:: WHAT YOU SHOULD DO ::
Word for word, reproduce every line of the data.

** Opening PROVIDED DATA block **

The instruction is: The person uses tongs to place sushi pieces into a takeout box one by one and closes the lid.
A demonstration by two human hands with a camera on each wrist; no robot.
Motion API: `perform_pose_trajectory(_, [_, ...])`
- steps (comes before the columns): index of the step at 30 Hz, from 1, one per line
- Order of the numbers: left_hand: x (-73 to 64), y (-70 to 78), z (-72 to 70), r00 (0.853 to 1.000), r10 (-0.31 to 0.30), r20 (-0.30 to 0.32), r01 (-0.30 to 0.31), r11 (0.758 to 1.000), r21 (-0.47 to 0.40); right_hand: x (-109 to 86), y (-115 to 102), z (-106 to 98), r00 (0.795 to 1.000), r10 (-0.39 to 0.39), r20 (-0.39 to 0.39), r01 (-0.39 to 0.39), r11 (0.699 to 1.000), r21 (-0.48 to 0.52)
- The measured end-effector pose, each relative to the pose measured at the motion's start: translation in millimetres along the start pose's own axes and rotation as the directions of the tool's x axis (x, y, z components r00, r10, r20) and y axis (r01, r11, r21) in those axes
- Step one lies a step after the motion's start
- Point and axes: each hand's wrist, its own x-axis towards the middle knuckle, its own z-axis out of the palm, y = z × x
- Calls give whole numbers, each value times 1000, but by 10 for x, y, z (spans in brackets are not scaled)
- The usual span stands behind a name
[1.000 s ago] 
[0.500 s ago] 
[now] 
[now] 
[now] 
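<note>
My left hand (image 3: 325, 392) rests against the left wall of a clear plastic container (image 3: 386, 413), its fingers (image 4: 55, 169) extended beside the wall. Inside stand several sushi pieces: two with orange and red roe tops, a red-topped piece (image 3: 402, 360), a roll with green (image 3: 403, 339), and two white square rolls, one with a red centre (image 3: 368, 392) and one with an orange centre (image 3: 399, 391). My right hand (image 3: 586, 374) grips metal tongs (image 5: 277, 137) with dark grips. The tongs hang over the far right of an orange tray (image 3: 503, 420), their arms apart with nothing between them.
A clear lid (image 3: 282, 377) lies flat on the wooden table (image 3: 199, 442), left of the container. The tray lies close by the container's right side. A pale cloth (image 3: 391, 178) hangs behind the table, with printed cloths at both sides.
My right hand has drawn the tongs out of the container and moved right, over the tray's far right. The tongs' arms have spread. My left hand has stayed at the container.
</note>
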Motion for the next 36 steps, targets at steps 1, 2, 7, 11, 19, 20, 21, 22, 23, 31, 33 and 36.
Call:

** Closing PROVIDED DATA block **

:: RESPONSE FOR THIS EXERCISE ::
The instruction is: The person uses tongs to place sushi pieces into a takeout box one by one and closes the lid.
A demonstration by two human hands with a camera on each wrist; no robot.
Motion API: `perform_pose_trajectory(_, [_, ...])`
- steps (comes before the columns): index of the step at 30 Hz, from 1, one per line
- Order of the numbers: left_hand: x (-73 to 64), y (-70 to 78), z (-72 to 70), r00 (0.853 to 1.000), r10 (-0.31 to 0.30), r20 (-0.30 to 0.32), r01 (-0.30 to 0.31), r11 (0.758 to 1.000), r21 (-0.47 to 0.40); right_hand: x (-109 to 86), y (-115 to 102), z (-106 to 98), r00 (0.795 to 1.000), r10 (-0.39 to 0.39), r20 (-0.39 to 0.39), r01 (-0.39 to 0.39), r11 (0.699 to 1.000), r21 (-0.48 to 0.52)
- The measured end-effector pose, each relative to the pose measured at the motion's start: translation in millimetres along the start pose's own axes and rotation as the directions of the tool's x axis (x, y, z components r00, r10, r20) and y axis (r01, r11, r21) in those axes
- Step one lies a step after the motion's start
- Point and axes: each hand's wrist, its own x-axis towards the middle knuckle, its own z-axis out of the palm, y = z × x
- Calls give whole numbers, each value times 1000, but by 10 for x, y, z (spans in brackets are not scaled)
- The usual span stands behind a name
[1.000 s ago] 
[0.500 s ago] 
[now] 
[now] 
[now] 
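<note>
My left hand (image 3: 325, 392) rests against the left wall of a clear plastic container (image 3: 386, 413), its fingers (image 4: 55, 169) extended beside the wall. Inside stand several sushi pieces: two with orange and red roe tops, a red-topped piece (image 3: 402, 360), a roll with green (image 3: 403, 339), and two white square rolls, one with a red centre (image 3: 368, 392) and one with an orange centre (image 3: 399, 391). My right hand (image 3: 586, 374) grips metal tongs (image 5: 277, 137) with dark grips. The tongs hang over the far right of an orange tray (image 3: 503, 420), their arms apart with nothing between them.
A clear lid (image 3: 282, 377) lies flat on the wooden table (image 3: 199, 442), left of the container. The tray lies close by the container's right side. A pale cloth (image 3: 391, 178) hangs behind the table, with printed cloths at both sides.
My right hand has drawn the tongs out of the container and moved right, over the tray's far right. The tongs' arms have spread. My left hand has stayed at the container.
</note>
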Motion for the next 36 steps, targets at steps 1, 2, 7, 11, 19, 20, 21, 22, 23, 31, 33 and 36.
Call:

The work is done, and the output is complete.